Karadeniz’in kıyıcığında oturuyoruz, dedim. Bu adam deli. Acaba içerilere mi taşınsak?
Bolu’ya mı, dedi.
Bilmiyorum ama eksi ikide üçte bir daire olursa iyi olur, dedim.
Hiç gevşemeye gelmiyor. Hani çok güzel bir dönemi başlıyordu hayatımızın, emekli olup gezecektik?
İlyas’ın bir felsefesi var: Bana necilik. Aslında Antik Yunanda bunun bir adı var. Epikürcülük. Sinikler de böyle. Büyük İskender’e “gölge etme başka ihsan istemem” diyen Sinoplu Diyojen gibi.
Sanırım İlyas ömrü boyunca ruh sağlığını korumak için bu yolu tutturmuş.

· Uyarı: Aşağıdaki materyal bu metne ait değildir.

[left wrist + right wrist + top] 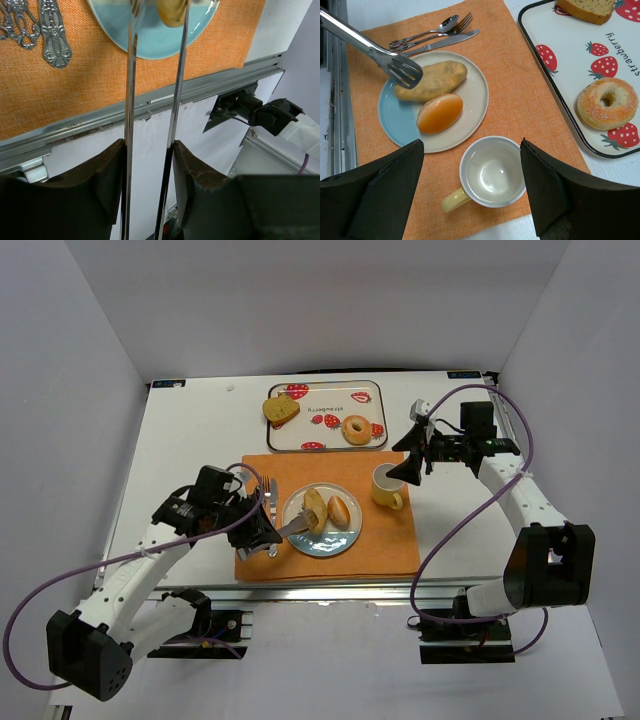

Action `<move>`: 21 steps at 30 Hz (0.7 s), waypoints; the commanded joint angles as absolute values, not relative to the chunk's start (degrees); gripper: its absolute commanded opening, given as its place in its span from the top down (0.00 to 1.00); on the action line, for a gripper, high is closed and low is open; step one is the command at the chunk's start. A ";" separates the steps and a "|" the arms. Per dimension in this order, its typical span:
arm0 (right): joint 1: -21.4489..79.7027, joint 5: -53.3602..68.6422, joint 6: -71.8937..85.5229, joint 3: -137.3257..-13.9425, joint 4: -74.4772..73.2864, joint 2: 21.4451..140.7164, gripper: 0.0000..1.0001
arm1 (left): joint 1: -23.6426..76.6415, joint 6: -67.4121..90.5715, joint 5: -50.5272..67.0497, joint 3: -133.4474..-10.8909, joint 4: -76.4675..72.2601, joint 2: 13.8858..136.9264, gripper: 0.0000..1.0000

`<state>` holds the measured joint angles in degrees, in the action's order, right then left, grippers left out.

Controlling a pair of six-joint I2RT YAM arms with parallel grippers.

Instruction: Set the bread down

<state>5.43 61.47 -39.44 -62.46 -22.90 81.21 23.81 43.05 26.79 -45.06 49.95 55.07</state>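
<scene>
Two golden-brown bread rolls lie on a blue and cream plate [318,543] on the orange placemat. The longer roll [316,508] is on the left and the rounder one [339,511] on the right. Both show in the right wrist view, the long roll [437,80] and the round roll [440,113]. My left gripper [262,530] is shut on metal tongs [293,527]. The tong tips [402,70] are at the long roll's end, with the roll [172,12] between the arms. My right gripper [410,465] is open and empty above the yellow cup [492,172].
A strawberry tray [330,400] at the back holds a toast slice [282,409] and a bagel [356,429]. Cutlery [268,502] lies on the placemat [390,540] left of the plate. The cup [387,485] stands right of the plate. White walls close in the table.
</scene>
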 commanded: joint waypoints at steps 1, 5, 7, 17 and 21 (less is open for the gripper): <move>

Bizimkiler (anne-baba) diplomat falan değildiler ama siyaset, politika ile yakından ilgiliydiler.
Ben de daha sonra şunu öğrendim ki hayatta her şey politikadır. Ama her şey.
Bunlar hep neden oluyor biliyor musunuz, tahttan. Saray, altın varak, alkış. Bunlar zehir zehir. Eroin gibi. Hepsini yasaklamalı. Bozdu Putin’i bunlar.
Dağılmış, güçsüz düşmüş Rusya’yı ayağa kaldırdı. Tabi oligarklarıyla birlikte. Halk ona minnettar, o oligarklarına… ama ya sonra?
Bu “ya sonra” kısmını çözemiyorlar. Sonrasızlık istiyorlar, “sonra” hiç olmasın istiyorlar.
Bu sabah kalkınca, hemen her sabah olduğu gibi tv açtım. Ayşenur Arslan’ı seviyorum Halk Tv’deki. O yoktu, sesi kısılmış. Basının sesi kısılmış dedim kendi kendime, güldüm.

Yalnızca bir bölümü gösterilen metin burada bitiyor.